Also, eventualyl I want to get some sort of ground covering plant and get it a bit more filled out. Any suggestions for that?

Before and after pics. (I really should cut the wisteria back and plant some near the bottom. . . and top it off.)


----------



## Kelley (Aug 27, 2006)

More light, more light, more light! CO2 is dispensable in lower light set-ups, but not this low. Your substrate is fine.

Skip the 50/50 or anything actinic bulbs. They will not provide your plants with usable wavelengths of light.

Check out this resource. It is very helpful.

http://www.rexgrigg.com/

Good luck!


----------



## K20A2 (Aug 12, 2006)

If I'm reading this correctly, you have an extra 130 watt fixture laying around? Except it has a 10K/actinic combo bulb in it?

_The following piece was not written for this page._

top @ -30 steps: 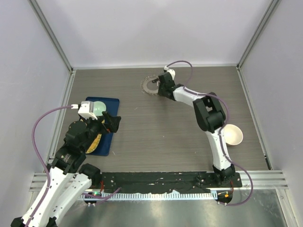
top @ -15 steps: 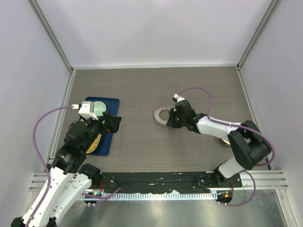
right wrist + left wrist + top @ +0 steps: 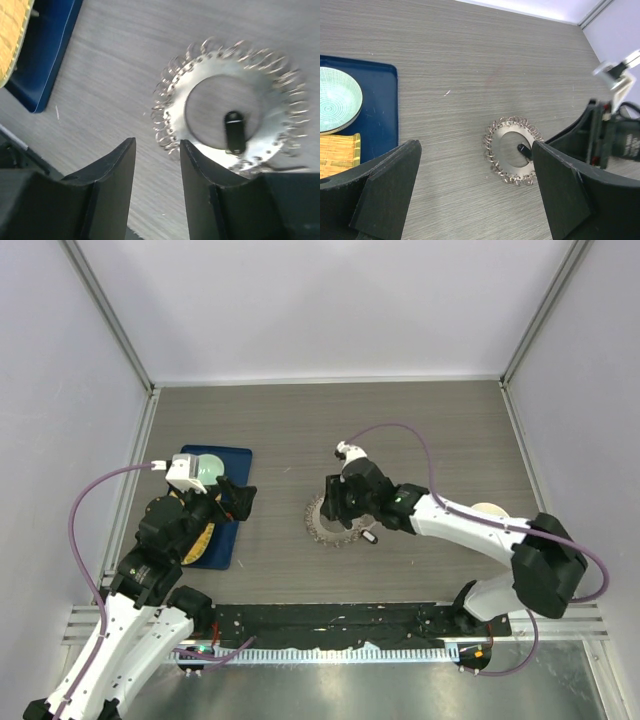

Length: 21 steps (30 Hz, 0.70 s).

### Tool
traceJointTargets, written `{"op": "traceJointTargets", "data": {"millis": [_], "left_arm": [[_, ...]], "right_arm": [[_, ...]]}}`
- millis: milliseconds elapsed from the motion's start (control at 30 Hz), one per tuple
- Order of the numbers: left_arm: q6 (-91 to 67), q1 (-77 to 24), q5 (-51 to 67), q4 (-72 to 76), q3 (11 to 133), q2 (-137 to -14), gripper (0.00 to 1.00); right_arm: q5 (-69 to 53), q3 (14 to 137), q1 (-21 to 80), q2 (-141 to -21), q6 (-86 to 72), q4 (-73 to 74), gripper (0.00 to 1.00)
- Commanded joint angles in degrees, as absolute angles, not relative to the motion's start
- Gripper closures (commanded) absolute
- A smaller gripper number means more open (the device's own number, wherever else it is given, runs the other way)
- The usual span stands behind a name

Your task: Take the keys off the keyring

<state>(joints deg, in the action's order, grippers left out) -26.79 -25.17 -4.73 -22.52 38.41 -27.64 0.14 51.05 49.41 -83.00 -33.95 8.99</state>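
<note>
Top external: keyring (image 3: 322, 528) mid-table, right gripper (image 3: 333, 506) over its far edge; left gripper (image 3: 236, 498) well apart, by tray (image 3: 232, 455).
Left wrist: left jaws wide apart, empty; key (image 3: 523, 149) inside keyring hole.
Right wrist: right jaws narrowly parted, clamping nothing; key (image 3: 234, 131) ahead-right of gap, long axis roughly along fingers. Right arm nearer.

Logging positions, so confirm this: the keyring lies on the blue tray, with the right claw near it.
Wrong place. The keyring lies on the bare table, well apart from the blue tray, as the top external view shows; the right claw is near it.
</note>
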Motion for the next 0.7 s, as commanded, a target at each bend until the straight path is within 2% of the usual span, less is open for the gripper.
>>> {"op": "traceJointTargets", "data": {"millis": [0,133,300,533,667], "left_arm": [[-26.46,-25.40,-5.10,-19.51,38.32,-27.69,0.03],[-26.54,-25.40,-4.75,-19.51,38.41,-27.16,0.03],[-26.63,-25.40,-4.75,-18.72,38.14,-26.46,0.02],[-27.25,-25.49,-2.81,-18.55,38.06,-26.54,0.02],[-27.33,-25.40,-2.73,-18.63,38.06,-26.63,0.02]], "right_arm": [[10.98,56.33,47.38,-77.61,-22.17,22.30,0.53],[5.82,58.00,45.09,-79.62,-12.86,28.55,0.52],[-3.24,59.24,45.00,-84.54,-9.84,29.89,0.48],[-1.85,61.69,45.00,-91.84,-6.24,28.74,0.45],[-0.19,62.14,45.00,-94.22,-5.89,29.53,0.49]]}}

If so, dump that bulb and get something more suitable for plant growth and get it on top of your 60 gallon. The plants will love the extra light and grow faster for you, which means more cutting and replanting. Keeping it nice and thick with plants will def. be helpful to you. 
I started off with just a few stems of wisteria that I found locally, which I cut and replanted a million times. Now, along with everything else that I have collected at different stores my tank is action packed and healthy as can be. 

You have a nice size tank to get rolling with. Just read a ton of material and search these boards.


----------



## Gilraen Took (Apr 19, 2007)

So should I just get the straight 10k bulbs and use it then? I can only use CF bulbs with the fixture.


----------



## K20A2 (Aug 12, 2006)

What kind of fixture is it? Does it take one bulb or two?


----------



## Gilraen Took (Apr 19, 2007)

2 seperate bulbs.


----------



## K20A2 (Aug 12, 2006)

So two 65 watt PC bulbs then. I really like the look of GE's 9325K mixed with something like 6500K. I did this for a few months on my 30G tank and got great growth. 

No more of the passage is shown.